Depuis des décennies, l'État sénégalais recule. Pourquoi ? Par calcul électoraliste et par peur de froisser certains maîtres coraniques et guides religieux. Ce bras de fer perdu d'avance entre le droit de l'enfant et l'obscurantisme de quelques-uns a transformé la rue en un marché de chair humaine.
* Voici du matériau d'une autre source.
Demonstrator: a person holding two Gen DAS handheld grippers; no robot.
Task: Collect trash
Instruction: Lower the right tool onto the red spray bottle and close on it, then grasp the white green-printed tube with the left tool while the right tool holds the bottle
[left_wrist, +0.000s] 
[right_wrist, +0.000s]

On ne compte plus les drames. Qui a oublié l'incendie de la Médina en 2013, où neuf enfants ont péri calcinés dans un réduit insalubre ? Qui peut ignorer les cas de tortures systématiques, comme ces enfants enchaînés à Louga en 2019 ou à Ndiagne en 2020, sous prétexte de « correction » ? Passé l'éclair d'indignation médiatique, le silence retombe. La tragédie des talibés est systématiquement reléguée au second plan par des autorités qui préfèrent la paix sociale au prix du sang des plus vulnérables.
Aujourd’hui, un nouveau seuil dans l’ignominie a été franchi avec le démantèlement du réseau Pierre Robert. Ce réseau international de pédocriminalité, actif depuis 2017 entre le Sénégal et la France, a transformé des enfants — dont la majorité serait issue des rangs des talibés, selon les premiers éléments de l'enquête— en objets sexuels.
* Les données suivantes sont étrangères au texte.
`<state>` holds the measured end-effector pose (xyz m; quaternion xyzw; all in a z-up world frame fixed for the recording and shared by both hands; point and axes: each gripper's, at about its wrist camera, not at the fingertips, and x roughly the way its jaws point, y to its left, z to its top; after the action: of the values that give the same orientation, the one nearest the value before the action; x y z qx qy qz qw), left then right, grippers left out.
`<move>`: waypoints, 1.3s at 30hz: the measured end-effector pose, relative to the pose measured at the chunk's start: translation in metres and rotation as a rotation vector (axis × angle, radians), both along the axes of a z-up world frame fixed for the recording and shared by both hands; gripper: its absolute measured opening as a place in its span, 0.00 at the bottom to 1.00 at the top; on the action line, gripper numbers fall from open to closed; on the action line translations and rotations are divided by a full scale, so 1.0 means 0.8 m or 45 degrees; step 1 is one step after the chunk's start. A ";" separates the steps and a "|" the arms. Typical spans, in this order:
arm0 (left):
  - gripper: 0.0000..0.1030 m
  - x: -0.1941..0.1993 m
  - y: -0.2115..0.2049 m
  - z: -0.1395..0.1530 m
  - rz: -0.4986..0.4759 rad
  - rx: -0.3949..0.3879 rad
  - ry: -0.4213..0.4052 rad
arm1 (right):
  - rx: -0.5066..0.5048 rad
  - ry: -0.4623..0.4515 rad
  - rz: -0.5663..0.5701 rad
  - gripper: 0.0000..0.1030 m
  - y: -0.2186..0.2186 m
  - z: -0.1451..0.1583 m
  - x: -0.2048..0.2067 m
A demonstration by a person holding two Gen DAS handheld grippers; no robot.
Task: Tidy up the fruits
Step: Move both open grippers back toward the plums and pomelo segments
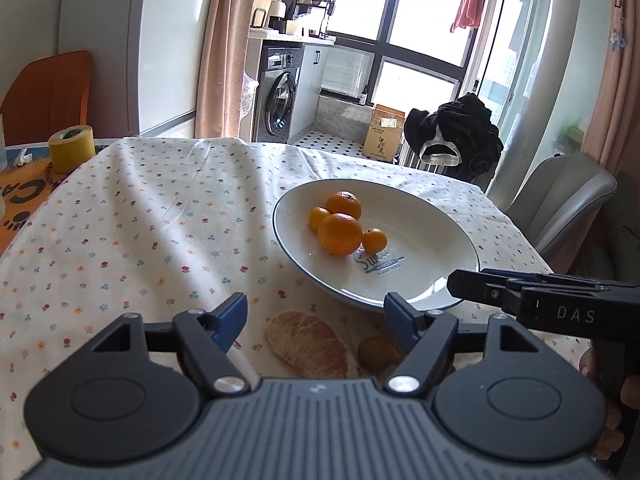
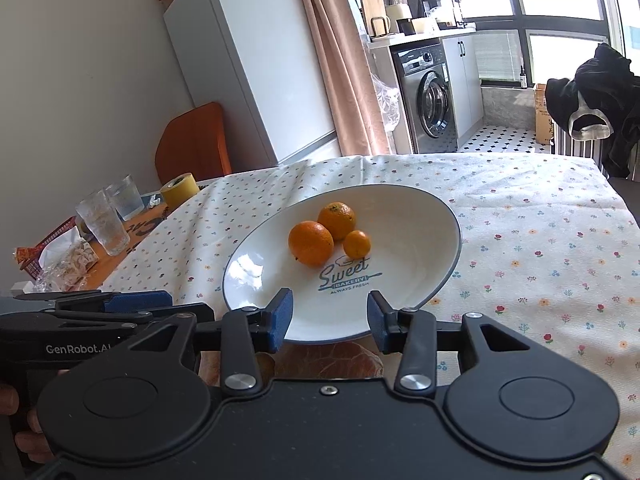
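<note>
A white plate (image 1: 432,216) (image 2: 424,220) printed "Sweet Bakery" sits on the flowered tablecloth and holds several oranges (image 1: 340,234) (image 2: 311,243), big and small. In front of the plate, on the cloth, lie a peeled citrus piece (image 1: 308,344) (image 2: 328,360) and a small brownish-green fruit (image 1: 378,354). My left gripper (image 1: 316,320) stands open just above these two, holding nothing. My right gripper (image 2: 330,318) is open over the plate's near rim, nothing between its pads. Each gripper shows in the other's view: the right gripper (image 1: 520,294) from the side, the left gripper (image 2: 120,304) at the left.
A yellow tape roll (image 1: 72,148) (image 2: 180,190), two glasses (image 2: 106,224) and a red basket (image 2: 44,256) crowd the table's left end. An orange chair (image 2: 192,144) stands behind it, a grey chair (image 1: 560,200) at the right edge. The cloth left of the plate is bare.
</note>
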<state>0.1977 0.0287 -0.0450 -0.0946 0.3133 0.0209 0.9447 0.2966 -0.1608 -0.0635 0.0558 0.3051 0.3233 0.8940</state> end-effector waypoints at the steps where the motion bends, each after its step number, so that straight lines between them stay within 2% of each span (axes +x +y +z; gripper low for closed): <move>1: 0.73 -0.003 0.001 0.001 0.006 -0.004 -0.004 | 0.005 0.001 -0.003 0.48 -0.002 0.000 -0.002; 5: 0.76 -0.017 0.002 0.005 0.025 0.005 -0.026 | 0.005 -0.036 -0.035 0.75 -0.010 0.005 -0.016; 7: 0.79 -0.024 0.000 0.007 0.036 0.018 -0.043 | 0.011 -0.057 -0.042 0.82 -0.013 0.007 -0.023; 9: 0.83 -0.029 -0.001 0.008 0.042 0.028 -0.060 | 0.026 -0.065 -0.043 0.87 -0.018 0.010 -0.029; 14: 0.86 -0.039 -0.004 0.005 0.021 0.021 -0.065 | 0.040 -0.055 -0.038 0.96 -0.026 0.009 -0.040; 19: 0.86 -0.049 -0.009 -0.001 -0.005 0.016 -0.056 | 0.039 -0.033 -0.052 1.00 -0.032 0.003 -0.048; 26: 0.86 -0.056 -0.009 -0.008 -0.031 -0.010 -0.036 | 0.038 0.000 -0.049 1.00 -0.036 -0.004 -0.057; 34: 0.85 -0.057 -0.013 -0.014 -0.044 0.002 -0.023 | 0.032 0.034 -0.033 1.00 -0.038 -0.012 -0.065; 39: 0.81 -0.053 -0.015 -0.020 -0.050 0.004 -0.009 | 0.031 0.056 -0.036 1.00 -0.039 -0.016 -0.065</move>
<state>0.1557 0.0170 -0.0610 -0.0870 0.3116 0.0025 0.9462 0.2446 -0.1919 -0.0766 0.0782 0.3198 0.3131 0.8908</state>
Quatorze personnes ont été arrêtées pour « pédophilie en bande organisée » et « transmission volontaire du VIH-Sida ». Sous les ordres d’un prédateur français, ces jeunes garçons, déjà fragilisés par la rue, ont subi des sévices filmés contre quelques billets. Si l'État avait protégé ces enfants de la mendicité, ils n'auraient jamais été à la portée de ces monstres.
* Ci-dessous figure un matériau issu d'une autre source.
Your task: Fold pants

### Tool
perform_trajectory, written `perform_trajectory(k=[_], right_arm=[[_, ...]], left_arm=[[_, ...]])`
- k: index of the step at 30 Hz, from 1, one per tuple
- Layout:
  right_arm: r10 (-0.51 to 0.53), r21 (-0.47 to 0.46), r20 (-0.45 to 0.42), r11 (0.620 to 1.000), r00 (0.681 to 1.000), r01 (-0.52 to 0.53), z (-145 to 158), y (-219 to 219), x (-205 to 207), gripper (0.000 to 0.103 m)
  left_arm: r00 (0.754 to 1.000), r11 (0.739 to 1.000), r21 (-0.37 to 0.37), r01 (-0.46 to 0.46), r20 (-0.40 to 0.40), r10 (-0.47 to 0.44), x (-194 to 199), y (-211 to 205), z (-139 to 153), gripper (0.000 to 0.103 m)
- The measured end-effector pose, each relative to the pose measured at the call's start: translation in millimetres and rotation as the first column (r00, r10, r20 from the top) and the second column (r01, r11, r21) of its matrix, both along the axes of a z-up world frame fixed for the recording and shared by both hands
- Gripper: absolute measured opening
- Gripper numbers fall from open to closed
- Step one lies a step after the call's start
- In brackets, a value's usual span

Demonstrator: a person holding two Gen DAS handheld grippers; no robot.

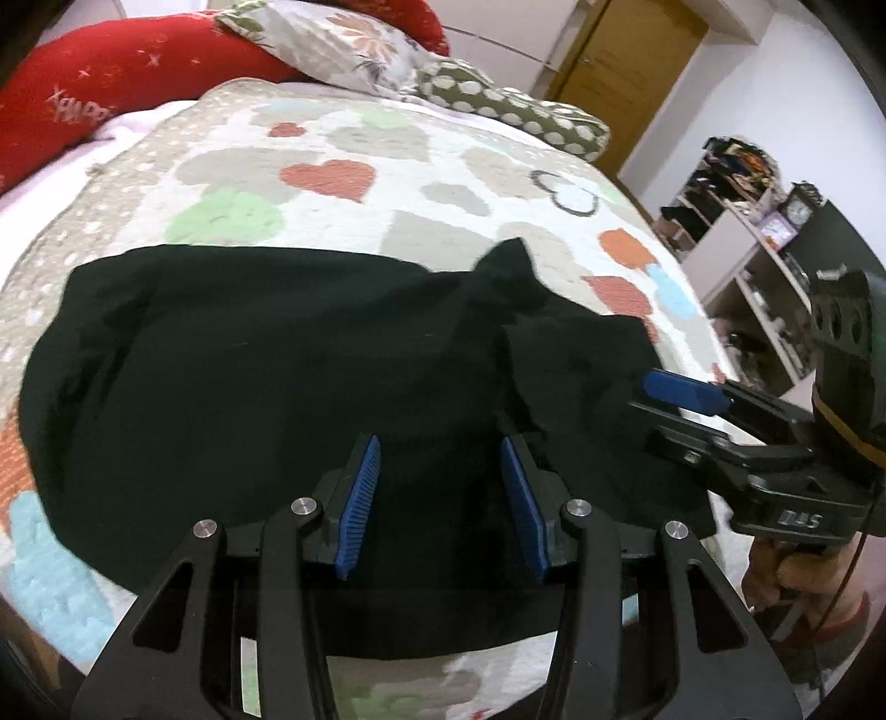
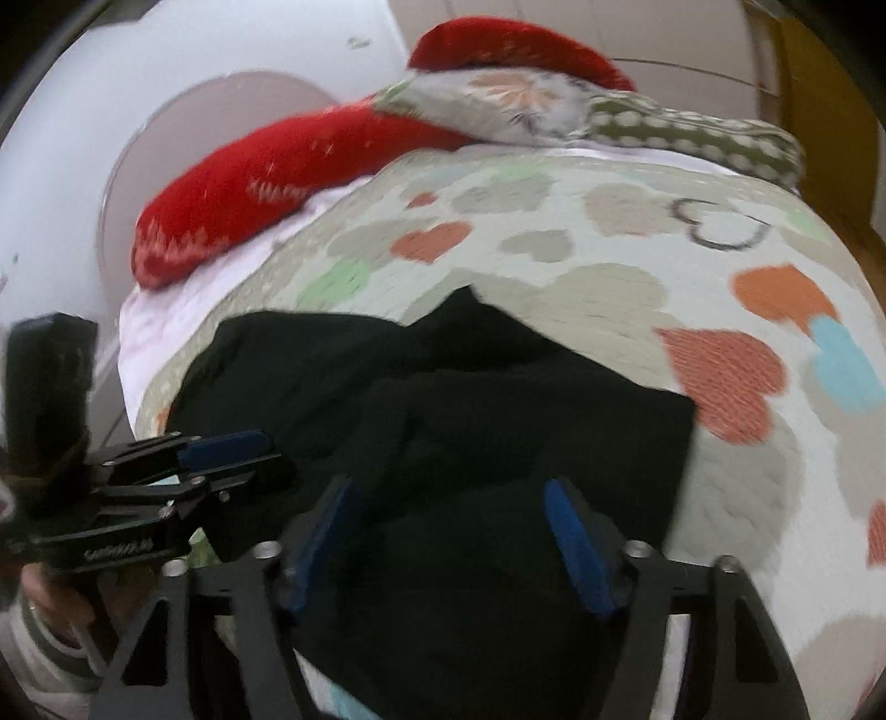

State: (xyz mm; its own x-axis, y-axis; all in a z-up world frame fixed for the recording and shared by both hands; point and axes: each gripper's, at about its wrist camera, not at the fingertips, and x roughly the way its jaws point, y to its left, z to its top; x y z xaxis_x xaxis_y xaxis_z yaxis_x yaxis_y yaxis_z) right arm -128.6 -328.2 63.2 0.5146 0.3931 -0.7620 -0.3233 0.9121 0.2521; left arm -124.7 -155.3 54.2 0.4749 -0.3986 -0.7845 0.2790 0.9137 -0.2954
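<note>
Black pants [image 1: 266,376] lie folded in a wide pile on the heart-patterned bedspread [image 1: 332,166]. A peak of cloth sticks up at the far right of the pile. My left gripper [image 1: 440,498] is open and empty just above the near edge of the pants. My right gripper shows in the left wrist view [image 1: 653,399] at the right end of the pants, its blue fingers apart. In the right wrist view the pants [image 2: 470,415] fill the middle, my right gripper [image 2: 454,531] is open over them, and the left gripper [image 2: 260,454] enters from the left.
Red pillows [image 1: 111,72], a floral pillow [image 1: 343,44] and a dotted pillow [image 1: 509,105] lie at the bed's head. Shelves with clutter [image 1: 747,221] stand to the right of the bed. A wooden door [image 1: 620,61] is behind.
</note>
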Motion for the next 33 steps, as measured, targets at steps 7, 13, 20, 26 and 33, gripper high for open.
perform_trajectory(k=[7,13,20,26,33], right_arm=[[0.08,-0.178,-0.005,0.981,0.997,-0.08,-19,42,23,0.063],[0.11,-0.222,0.032,0.97,0.993,-0.1,1,46,3,0.063],[0.093,-0.191,-0.024,0.977,0.995,-0.096,-21,42,2,0.064],[0.074,-0.174,-0.029,0.982,0.997,-0.078,-24,41,2,0.069],[0.058,-0.161,-0.043,0.985,0.997,-0.064,-27,39,5,0.073]], left_arm=[[0.998,0.996,0.059,-0.061,0.021,0.06,2,14,-2,0.045],[0.996,0.994,0.068,-0.081,0.035,0.078,1,19,0,0.045],[0.996,0.994,0.073,-0.081,0.036,0.079,-2,18,2,0.045],[0.996,0.994,0.078,-0.08,0.039,0.077,-6,17,4,0.045],[0.997,0.994,0.072,-0.076,0.027,0.074,-12,15,1,0.045]])
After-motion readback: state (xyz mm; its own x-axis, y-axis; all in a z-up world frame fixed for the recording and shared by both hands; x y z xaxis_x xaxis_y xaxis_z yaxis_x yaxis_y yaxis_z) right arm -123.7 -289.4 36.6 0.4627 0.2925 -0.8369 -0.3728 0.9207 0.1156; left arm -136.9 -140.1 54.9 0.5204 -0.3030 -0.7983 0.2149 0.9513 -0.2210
En avril 2010, lors d'une visite à Dakar, Michaëlle Jean, alors Gouverneure générale du Canada, lançait un cri du cœur devant le Président Abdoulaye Wade : « Que tant d’enfants soient livrés, exposés à la mendicité, qu’on exploite la force de travail de tant d’entre eux... Cela porte un triste nom et ça s’appelle l’esclavage ! »
Seize ans plus tard, ce constat d’esclavage moderne reste d'une brûlante actualité. Les chiffres sont accablants : les dernières estimations de l’ONG Human Rights Watch et d’organismes onusiens évoquent encore plus de 100 000 enfants talibés mendiant dans les rues du Sénégal, dont près de 30 000 pour la seule région de Dakar.
Les régimes se sont succédé sans gloire sur ce dossier. Après l’électrochoc de Michaëlle Jean, le Premier ministre Souleymane Ndéné Ndiaye avait promis l’interdiction de la mendicité ; la mesure fit « pschitt ». Sous Macky Sall, le projet « Retrait des enfants de la rue » lancé en 2016 et le programme de modernisation des Daaras ont été d'autres feux de paille.
En avril dernier, le Premier ministre Ousmane Sonko a affirmé vouloir régler ce phénomène « une fois pour toutes ». Mais les mots ne suffisent plus. Un pays qui ne parvient pas à protéger sa frange la plus vulnérable faute de courage politique mérite d’être placé au ban du concert des nations.
Comme le disait si justement l'écrivain et intellectuel malien Amadou Hampâté Bâ : « La jeunesse est comme une plante : si on ne l’arrose pas, elle se dessèche ; si on ne la tuteure pas, elle rampe par terre. »
Aujourd'hui, l'enfance sénégalaise ne rampe plus, elle est piétinée, violée et vendue. Si l'affaire Pierre Robert ne provoque pas un sursaut définitif, nous ne pourrons plus dire que nous ne savions pas. Nous serons tous, collectivement, les complices de ce crime d'État.